I’ve watched this cycle three times now. The Yellow Pages reps who oversold every business owner in America. The SEO charlatans who promised page-one rankings with “secret” tactics. And now the AEO and GEO “experts” who’ve been in the space for about fifteen minutes and are already selling six-figure consulting packages based on metrics they probably made up.
The fake testimonials, the fabricated case studies, the suspiciously round metrics, the confident predictions from people who have never managed a real campaign with real money on the line. This isn’t new. This game has been running, in one form or another, for longer than I’ve been alive.
I’m tired of watching it. So I built this site.
What AEO SEO Engine Is (and Isn’t)
Let me be clear about what this site is.
This is not a sales funnel. There’s no aggressive email sequence waiting to hit you with an upsell the minute you subscribe. There’s no gated content where the “real” information lives behind a paywall. If I know something useful, I share it. The complete strategy, not a teaser.
This is not a site where I pretend to be something I’m not. I am not an established AEO practitioner with a portfolio of campaign results. That person barely exists yet because this field is so new. What I am is someone who’s been researching this obsessively, testing what I can, and explaining what I find in a way that’s actually useful for business owners who need to make decisions right now.
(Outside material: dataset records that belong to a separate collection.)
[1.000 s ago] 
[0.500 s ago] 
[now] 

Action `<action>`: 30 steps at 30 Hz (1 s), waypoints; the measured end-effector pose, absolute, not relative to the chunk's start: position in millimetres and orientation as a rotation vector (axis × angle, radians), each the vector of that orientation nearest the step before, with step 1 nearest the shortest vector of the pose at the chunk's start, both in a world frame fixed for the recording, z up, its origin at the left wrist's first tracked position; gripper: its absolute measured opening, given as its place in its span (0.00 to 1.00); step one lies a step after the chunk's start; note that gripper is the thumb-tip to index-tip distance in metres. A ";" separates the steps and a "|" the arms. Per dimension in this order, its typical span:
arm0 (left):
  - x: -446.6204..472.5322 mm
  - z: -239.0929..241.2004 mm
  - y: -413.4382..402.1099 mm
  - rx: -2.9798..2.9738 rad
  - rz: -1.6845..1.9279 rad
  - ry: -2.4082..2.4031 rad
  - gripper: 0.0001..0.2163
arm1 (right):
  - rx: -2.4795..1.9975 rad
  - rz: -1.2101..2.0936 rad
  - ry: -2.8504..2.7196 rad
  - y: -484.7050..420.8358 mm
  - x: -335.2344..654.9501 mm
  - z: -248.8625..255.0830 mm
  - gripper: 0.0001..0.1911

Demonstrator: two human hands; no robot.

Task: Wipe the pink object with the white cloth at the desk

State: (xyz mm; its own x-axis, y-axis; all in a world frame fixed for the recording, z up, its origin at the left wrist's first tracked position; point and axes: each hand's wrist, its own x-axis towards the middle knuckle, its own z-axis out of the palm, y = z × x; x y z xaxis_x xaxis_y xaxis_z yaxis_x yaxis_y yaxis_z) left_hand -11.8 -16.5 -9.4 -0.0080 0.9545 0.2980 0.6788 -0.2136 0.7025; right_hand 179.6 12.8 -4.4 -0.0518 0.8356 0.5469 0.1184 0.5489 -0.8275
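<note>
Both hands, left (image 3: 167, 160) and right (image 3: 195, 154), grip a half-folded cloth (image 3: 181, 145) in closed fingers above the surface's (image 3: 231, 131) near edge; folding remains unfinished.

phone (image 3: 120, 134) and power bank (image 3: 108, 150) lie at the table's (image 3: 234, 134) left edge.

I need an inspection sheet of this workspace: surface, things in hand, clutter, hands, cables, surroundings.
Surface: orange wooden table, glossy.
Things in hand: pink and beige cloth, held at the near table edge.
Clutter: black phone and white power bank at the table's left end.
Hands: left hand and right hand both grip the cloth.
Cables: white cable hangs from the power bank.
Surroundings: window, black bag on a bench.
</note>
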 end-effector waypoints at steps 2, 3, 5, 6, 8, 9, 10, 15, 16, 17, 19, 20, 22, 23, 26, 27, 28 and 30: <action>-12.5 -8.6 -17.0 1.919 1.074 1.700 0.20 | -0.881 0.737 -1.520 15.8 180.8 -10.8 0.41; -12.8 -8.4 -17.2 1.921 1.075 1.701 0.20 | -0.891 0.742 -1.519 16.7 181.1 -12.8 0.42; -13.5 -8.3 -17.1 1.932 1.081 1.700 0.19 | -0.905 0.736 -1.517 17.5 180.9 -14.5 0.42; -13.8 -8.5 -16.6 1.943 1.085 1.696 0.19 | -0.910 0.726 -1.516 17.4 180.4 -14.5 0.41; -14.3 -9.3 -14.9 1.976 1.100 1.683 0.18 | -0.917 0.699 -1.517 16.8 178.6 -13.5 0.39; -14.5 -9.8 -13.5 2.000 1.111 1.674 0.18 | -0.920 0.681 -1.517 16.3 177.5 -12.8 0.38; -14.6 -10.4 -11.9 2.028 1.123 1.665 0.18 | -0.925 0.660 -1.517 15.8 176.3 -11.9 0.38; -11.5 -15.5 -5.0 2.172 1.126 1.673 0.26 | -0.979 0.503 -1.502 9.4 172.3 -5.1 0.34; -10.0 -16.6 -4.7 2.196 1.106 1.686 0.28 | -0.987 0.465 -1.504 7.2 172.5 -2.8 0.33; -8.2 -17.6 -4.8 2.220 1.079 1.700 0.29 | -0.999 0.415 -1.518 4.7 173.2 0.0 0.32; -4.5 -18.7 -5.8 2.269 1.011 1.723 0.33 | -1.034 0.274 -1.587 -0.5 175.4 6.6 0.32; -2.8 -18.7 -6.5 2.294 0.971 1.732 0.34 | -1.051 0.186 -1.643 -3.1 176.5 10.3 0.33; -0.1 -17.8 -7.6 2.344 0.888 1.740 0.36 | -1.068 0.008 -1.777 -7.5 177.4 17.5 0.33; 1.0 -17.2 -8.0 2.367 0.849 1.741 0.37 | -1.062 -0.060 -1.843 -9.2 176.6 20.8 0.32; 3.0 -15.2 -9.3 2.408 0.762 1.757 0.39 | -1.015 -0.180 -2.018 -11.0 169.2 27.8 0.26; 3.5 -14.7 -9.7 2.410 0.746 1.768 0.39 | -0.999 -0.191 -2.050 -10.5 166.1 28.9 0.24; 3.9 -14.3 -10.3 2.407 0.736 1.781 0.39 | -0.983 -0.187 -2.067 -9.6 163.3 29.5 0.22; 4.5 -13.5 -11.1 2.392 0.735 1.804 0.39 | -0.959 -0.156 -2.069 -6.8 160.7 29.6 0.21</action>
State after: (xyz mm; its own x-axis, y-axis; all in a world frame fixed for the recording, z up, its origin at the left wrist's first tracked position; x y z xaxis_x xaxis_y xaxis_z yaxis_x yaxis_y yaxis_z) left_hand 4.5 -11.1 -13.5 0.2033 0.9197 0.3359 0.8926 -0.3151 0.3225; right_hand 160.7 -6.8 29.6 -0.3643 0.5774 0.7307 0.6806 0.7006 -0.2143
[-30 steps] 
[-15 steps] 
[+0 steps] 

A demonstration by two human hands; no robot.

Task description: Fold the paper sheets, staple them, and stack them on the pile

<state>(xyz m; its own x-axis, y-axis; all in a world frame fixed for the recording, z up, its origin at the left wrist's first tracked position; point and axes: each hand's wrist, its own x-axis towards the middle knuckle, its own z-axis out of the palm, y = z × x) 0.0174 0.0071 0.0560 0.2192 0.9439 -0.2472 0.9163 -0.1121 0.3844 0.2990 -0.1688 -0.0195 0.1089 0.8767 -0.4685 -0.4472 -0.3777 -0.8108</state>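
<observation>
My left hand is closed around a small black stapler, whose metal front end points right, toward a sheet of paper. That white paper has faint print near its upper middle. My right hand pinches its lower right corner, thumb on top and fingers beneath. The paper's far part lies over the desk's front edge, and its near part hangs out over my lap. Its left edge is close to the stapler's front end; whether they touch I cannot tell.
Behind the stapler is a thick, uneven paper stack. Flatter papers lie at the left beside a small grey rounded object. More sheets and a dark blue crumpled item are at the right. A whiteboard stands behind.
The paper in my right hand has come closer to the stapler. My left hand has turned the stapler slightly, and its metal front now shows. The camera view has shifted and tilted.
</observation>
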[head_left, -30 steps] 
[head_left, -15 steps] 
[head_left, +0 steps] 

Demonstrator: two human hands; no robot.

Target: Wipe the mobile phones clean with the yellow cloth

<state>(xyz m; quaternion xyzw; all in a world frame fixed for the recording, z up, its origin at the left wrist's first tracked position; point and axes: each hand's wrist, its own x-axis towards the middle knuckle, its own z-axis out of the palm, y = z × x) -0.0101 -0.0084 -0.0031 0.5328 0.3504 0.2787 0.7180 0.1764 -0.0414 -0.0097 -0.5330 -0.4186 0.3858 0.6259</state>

I call that “building in public.” It means I’ll tell you what the research says, what I’m testing, and what I’ll report back on. When I have data, I’ll share it and label it precisely for what it represents. When I don’t have data, I’ll say so instead of making something up.
This is the opposite of everything that’s wrong with the marketing “advice” industry. No fake testimonials. No made-up metrics. No claims nobody can back up. No AI-generated filler content. No “contact us to learn more” where the useful information should be.
If a skeptical reader fact-checked every claim on this site, I’d look more credible, not less. That’s the standard. Everything here either meets it or it doesn’t get published.
What You’ll Find Here
Research-backed guides that cite specific studies, name real sources, and acknowledge what nobody knows yet. Start with The Complete AEO Guide if you want to understand what’s happening and what to do about it.
Honest tool reviews based on tools I’m actually testing, not affiliate-driven listicles. If a tool is garbage, I’ll say so. If it’s useful, I’ll tell you exactly what it does well and where it falls short.
Real data as I get it. I noticed a client who saw a 79% drop in organic traffic over 12 months. That’s one client, one data point, with honest caveats about what I can and can’t attribute to AI search changes. As I gather more data from testing and observation, I’ll share it the same way: precisely labeled, not extrapolated into trends it doesn’t support.
Monthly observations in The Punch List (my blog and email). What I’m learning, what I’m testing, what’s changing. New tools worth trying, AI developments that actually affect your business, results I can prove so far, and shiny new objects that all of us need to figure out together. Think of it as a “Field Notes” from someone who’s actually doing the work and willing to tell you when something doesn’t go the way they expected.